O SINTE há muito tempo vem denunciando uma série de irregularidades atribuídas aos gestores estaduais, e que se intensificaram ainda mais na atual gestão, que resultou até no encaminhamento de Impeachment contra o atual governador. É claro que não há dinheiro para custear a educação, pois vejamos: o governador considerou metade dos gastos com aposentados como gastos com educação, que não é permitido por lei. As cifras gastas chegam a quase 700 milhões de reais. Desde 2011, os governos que se sucederam no estado de Santa Catarina desviaram nada mais nada menos que 6 bilhões de reais, recurso esse destinado à educação. Esse problema vem se repetindo desde 2001 quando os governos deixaram de aplicar à educação aproximadamente 10 bilhões de reais.
 As APAE vivem o pesadelo diário da falta de recursos, onde muitas só conseguem se manter funcionando graças ao engajamento da comunidade promovendo campanhas de pedágios, bingos e contribuições espontâneas para custear serviços básicos.

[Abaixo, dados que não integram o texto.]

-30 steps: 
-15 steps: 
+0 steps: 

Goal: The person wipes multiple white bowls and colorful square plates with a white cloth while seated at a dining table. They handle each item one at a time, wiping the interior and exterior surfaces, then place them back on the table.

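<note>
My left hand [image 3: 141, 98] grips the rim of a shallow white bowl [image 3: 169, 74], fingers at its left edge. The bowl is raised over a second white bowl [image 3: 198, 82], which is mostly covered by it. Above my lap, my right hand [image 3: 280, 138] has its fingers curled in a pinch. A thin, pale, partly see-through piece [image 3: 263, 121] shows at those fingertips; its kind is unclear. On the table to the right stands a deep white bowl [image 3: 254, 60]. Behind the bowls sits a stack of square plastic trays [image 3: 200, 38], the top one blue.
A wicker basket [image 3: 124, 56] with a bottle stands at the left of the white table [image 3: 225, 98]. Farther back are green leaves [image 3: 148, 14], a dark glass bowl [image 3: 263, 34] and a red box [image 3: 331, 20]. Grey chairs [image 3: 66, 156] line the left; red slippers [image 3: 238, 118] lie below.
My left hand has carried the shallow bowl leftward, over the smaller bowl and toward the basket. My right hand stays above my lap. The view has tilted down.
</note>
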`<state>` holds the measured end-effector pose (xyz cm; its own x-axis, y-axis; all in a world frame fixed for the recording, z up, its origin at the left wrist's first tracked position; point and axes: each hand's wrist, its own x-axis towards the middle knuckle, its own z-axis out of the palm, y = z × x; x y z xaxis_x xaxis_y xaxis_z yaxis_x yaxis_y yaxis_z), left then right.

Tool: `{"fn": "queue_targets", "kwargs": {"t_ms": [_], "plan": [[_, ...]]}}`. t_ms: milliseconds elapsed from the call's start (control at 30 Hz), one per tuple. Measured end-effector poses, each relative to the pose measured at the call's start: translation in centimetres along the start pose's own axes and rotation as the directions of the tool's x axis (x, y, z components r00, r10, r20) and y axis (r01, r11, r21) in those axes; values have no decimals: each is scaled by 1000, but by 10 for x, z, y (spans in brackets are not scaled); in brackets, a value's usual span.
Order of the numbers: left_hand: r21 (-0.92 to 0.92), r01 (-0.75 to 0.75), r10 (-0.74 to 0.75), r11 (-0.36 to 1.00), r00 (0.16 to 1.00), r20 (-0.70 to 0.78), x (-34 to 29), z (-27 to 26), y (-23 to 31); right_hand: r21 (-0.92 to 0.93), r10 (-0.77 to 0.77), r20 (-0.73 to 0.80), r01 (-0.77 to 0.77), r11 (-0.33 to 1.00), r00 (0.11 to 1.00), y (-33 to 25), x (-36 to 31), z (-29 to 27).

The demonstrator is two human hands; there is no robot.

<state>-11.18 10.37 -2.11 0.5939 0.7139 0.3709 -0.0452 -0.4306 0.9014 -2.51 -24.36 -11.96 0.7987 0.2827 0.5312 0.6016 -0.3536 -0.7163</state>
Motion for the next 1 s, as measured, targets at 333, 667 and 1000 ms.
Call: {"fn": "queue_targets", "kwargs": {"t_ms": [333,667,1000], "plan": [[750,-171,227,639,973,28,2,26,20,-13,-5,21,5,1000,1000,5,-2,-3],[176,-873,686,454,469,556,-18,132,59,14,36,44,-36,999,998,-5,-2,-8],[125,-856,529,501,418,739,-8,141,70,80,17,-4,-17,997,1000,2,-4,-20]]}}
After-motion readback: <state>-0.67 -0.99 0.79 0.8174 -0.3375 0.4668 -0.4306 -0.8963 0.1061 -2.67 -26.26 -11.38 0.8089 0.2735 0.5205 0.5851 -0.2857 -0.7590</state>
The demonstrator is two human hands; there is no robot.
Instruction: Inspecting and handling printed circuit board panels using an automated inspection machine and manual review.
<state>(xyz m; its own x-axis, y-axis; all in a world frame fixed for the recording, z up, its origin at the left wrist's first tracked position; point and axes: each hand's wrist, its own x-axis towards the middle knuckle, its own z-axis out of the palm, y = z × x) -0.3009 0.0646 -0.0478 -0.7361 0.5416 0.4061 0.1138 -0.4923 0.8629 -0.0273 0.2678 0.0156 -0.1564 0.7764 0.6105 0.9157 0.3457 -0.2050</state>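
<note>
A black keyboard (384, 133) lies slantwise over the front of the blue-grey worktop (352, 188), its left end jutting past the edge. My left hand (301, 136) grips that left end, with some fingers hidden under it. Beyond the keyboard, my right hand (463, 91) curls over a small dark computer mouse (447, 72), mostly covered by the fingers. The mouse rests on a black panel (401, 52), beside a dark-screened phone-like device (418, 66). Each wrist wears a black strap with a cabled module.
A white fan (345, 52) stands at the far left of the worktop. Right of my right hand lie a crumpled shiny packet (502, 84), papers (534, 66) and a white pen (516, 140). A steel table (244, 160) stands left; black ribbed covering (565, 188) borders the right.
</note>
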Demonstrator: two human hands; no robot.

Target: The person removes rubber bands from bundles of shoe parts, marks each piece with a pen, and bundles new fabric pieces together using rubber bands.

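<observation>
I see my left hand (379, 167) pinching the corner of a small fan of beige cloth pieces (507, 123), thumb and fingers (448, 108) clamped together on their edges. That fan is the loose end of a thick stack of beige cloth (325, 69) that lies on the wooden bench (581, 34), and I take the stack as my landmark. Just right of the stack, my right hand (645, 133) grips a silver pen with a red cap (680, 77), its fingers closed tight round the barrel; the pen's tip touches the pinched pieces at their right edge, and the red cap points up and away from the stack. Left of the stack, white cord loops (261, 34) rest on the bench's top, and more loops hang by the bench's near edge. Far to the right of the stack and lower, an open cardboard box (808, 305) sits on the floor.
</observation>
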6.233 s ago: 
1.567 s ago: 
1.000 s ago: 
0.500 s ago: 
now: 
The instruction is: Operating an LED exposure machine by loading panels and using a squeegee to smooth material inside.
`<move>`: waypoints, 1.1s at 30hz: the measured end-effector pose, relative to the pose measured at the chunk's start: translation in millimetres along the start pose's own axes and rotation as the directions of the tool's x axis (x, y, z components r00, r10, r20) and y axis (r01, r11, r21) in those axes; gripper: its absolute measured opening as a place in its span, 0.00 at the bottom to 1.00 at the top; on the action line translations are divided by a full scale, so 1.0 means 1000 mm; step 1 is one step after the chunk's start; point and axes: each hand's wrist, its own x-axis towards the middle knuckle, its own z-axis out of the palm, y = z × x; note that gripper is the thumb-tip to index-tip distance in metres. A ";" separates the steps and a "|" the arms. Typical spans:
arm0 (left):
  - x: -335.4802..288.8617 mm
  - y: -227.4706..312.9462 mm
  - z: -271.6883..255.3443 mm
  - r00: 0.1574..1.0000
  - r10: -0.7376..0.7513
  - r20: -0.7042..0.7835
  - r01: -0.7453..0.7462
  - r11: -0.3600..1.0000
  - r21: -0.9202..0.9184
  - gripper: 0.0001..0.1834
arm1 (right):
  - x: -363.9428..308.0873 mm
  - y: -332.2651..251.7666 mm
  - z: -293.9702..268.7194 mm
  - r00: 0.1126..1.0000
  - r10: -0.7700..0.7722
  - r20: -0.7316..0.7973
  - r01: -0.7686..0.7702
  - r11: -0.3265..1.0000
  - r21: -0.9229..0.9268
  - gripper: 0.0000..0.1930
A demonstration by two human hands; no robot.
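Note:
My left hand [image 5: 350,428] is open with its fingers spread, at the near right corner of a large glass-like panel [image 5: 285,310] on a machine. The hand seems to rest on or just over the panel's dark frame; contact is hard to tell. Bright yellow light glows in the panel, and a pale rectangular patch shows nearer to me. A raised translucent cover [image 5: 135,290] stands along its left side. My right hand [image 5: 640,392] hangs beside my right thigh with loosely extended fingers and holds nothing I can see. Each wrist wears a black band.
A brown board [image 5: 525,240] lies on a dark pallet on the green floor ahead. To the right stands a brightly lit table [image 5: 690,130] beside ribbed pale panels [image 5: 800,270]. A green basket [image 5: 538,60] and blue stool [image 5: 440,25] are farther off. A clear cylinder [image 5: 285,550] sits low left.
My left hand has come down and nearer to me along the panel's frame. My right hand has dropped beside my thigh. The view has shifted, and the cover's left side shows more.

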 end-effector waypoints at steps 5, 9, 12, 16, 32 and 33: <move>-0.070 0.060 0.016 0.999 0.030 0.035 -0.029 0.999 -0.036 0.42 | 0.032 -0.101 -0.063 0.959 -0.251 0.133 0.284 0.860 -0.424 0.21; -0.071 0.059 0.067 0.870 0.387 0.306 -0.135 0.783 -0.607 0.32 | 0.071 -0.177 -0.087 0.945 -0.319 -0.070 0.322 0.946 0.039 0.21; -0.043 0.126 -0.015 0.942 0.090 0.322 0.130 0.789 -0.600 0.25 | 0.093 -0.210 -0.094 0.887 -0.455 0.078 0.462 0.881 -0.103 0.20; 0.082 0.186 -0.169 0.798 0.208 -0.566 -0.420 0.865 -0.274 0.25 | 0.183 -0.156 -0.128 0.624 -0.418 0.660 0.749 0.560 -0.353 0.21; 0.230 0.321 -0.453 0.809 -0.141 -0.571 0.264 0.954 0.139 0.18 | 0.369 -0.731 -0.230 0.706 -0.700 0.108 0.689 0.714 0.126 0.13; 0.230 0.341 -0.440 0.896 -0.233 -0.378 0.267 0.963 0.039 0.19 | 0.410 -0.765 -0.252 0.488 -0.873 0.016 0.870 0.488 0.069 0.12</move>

Entre 2011 e 2015, as referidas instituições não receberam 12 milhões de reais na qual tinham direito do governo do estado. Somente em 2016 foram 2 milhões a menos. E o caos se espalha pelas demais escolas públicas. Agora o governo vem promovendo nos municípios catarinenses campanhas de municipalização do ensino. A estratégia do governo é simples, transferir as escolas de ensino fundamental aos municípios, enquanto que as estaduais, a intenção é formar parcerias com ONGs ou com a iniciativa privada. É um processo de entreguismo e privatização progressiva do ensino público que já vem se sucedendo há algum tempo.      
Um dos principais parceiros do governo catarinense nessa empreitada privatista é a FIESC (Federação das Indústrias do Estado de Santa Catarina). Muito dos encontros, congressos e cursos de formação de gestores, tem a FIESC e demais organizações como Instituto Airton Senna, Fundação Itaú, entre outras, como parceiros, financiadores. Um exemplo para elucidar esse processo privatista  é o 12° Congresso Educasul, em Florianópolis, entre os dias 31 a 02 de setembro, que tratará sobre educação e os desafios. O que chama atenção é o tema e alguns palestrantes, como o que irá promover a palestra de abertura, o professor Mozart Neves Ramos, diretor do instituto Ayrton Senna.  O mesmo abordará o tema A Atual Crise do Ensino Médio Brasileiro.
Outras temáticas agendadas na programação também merecem destaques, são eles: A Reforma do Ensino Médio: Impactos às Redes Públicas e Privadas e Caminhos Para a Transformação do Ensino Médio. Um encontro para discorrer temas tão complexos e necessários como esses, a presença de professores das redes públicas no encontro deveriam merecer maior divulgação e valores de inscrições mais acessíveis à realidade salarial dos mesmos. Imagine um professor ter que desembolsar  370 reais para pagar inscrição de um encontro que tratará sobre educação. É o cúmulo do absurdo.
Conversando com um colega professor, o mesmo me informou que o encontro realmente é exclusivo para gestores de escolas, que suas inscrições foram subsidiadas pelas instituições das quais representam. Portanto, ficou muito claro o propósito do congresso, formar e preparar gestores segundo a lógica do capital, do empresariado, das Organizações Sociais que irão gestar as escolas públicas no futuro.